Le contexte de ce changement. 

Pourquoi Emanuel Macron a-t-il choisi de réformer cette grande école ? 

Le contexte de cette réforme est la crise des gilets jaunes et une critique à l’égard d’élites administratives perçues comme trop déconnectées et fermées par rapport à la population, bien que l’histoire de l’ENA soit ponctuée de tentatives de réformes successives depuis sa création. 

La réforme des concours 

Qu’est-ce qui devrait changer avec l’INSP ? 

Les pistes évoquées par le rapport Bassères en novembre suggéraient la suppression de l’épreuve de question contemporaine qu’on appelle aussi l’épreuve de culture générale considérée comme discriminatoire. Il semblerait que le gouvernement ait décidé de la conserver en y ajoutant un programme et un référentiel d’oeuvres. Il est aussi question de supprimer l’épreuve d’anglais pour la remplacer par une certification. 

Une deuxième évolution est de faire monter en puissance le dispositif Talents mis en place à titre expérimental ces dernières années et qui consiste à ouvrir des classes préparatoires aux boursiers sur critères sociaux et à leur permettre de passer un concours dédié. 

L’enjeu de lutte contre la reproduction sociale 

L’idée d’avoir un deuxième voire une troisième voie d’accès ne suffisait pas à diversifier le recrutement ? 

Si on voulait vraiment aller contre les biais sociologiques et la reproduction sociale, il faudrait sans doute envisager de renforcer considérablement la promotion interne, sans forcément qu’elle passe par un concours et par l’ENA, mais en puisant au sein de l’administration active les futures recrues d’une fonction publique issue de ses rangs. 

Le degré de spécialisation de la formation est en question  

Si on considère que les hauts fonctionnaires sont coupés du pays, peut-être est-ce parce qu’ils n’apprennent pas les bonnes choses ? 

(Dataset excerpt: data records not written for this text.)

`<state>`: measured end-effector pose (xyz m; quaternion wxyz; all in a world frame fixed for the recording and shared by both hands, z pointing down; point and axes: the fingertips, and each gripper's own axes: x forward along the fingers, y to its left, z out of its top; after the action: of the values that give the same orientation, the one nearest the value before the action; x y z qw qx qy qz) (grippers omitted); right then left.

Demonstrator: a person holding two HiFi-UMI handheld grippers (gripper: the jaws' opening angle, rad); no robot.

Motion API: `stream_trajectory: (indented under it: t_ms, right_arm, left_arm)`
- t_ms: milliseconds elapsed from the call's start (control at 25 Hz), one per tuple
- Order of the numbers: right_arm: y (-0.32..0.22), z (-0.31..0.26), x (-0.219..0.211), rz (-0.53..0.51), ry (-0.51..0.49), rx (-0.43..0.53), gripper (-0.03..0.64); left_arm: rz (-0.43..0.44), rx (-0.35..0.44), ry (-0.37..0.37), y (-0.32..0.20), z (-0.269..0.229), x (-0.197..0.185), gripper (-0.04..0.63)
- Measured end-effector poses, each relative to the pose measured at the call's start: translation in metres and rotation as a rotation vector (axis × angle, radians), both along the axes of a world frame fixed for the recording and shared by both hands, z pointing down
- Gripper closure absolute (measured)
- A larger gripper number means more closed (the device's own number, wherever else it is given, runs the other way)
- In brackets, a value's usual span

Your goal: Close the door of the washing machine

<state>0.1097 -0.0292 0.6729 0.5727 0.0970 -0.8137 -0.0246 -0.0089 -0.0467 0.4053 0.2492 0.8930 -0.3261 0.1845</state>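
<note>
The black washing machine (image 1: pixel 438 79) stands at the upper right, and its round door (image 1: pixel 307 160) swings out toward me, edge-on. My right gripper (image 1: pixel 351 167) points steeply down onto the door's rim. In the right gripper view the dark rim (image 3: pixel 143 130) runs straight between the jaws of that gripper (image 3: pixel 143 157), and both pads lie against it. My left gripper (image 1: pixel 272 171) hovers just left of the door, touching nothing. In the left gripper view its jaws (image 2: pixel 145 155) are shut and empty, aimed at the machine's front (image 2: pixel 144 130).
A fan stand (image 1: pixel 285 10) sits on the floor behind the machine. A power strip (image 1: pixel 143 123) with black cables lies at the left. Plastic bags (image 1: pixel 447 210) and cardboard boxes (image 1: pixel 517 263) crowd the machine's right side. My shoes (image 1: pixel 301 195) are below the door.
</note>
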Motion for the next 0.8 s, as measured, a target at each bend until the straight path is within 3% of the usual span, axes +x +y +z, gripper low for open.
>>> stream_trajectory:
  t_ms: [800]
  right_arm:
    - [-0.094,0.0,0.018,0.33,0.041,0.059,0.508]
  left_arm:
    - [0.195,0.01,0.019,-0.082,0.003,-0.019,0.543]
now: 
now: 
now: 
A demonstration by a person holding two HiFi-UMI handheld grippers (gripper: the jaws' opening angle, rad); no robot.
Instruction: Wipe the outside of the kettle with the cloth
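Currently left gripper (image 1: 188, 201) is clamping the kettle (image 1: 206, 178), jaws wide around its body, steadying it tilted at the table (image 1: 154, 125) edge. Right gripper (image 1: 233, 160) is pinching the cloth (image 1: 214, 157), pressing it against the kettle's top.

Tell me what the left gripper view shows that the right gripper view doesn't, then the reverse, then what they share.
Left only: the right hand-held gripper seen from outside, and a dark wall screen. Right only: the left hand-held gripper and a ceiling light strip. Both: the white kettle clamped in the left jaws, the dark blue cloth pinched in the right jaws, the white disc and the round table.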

Aujourd’hui la question qui se pose avec la suppression de l’accès direct aux grands corps de l’ENA et donc avec le fait que l’ensemble des futurs élèves de l’INSP vont sortir dans le corps unique des administrateurs de l’État, c’est le type de formation qui va leur être dispensée au sein de l’INSP. 

La question est celle du degré de spécialisation de leur formation. Si l’on veut recruter au sein des administrations de l’État les élèves de l’INSP selon des procédures non pas de type classement de sortie mais par le biais d’un entretien d’embauche par exemple et bien il faut certainement que ces entretiens s’appuient sur des manières de distinguer les élèves qui soient plus en lien avec le fond,  avec ce qu’ils auront appris et la spécialisation qu’ils auront choisie au sein de l’INSP.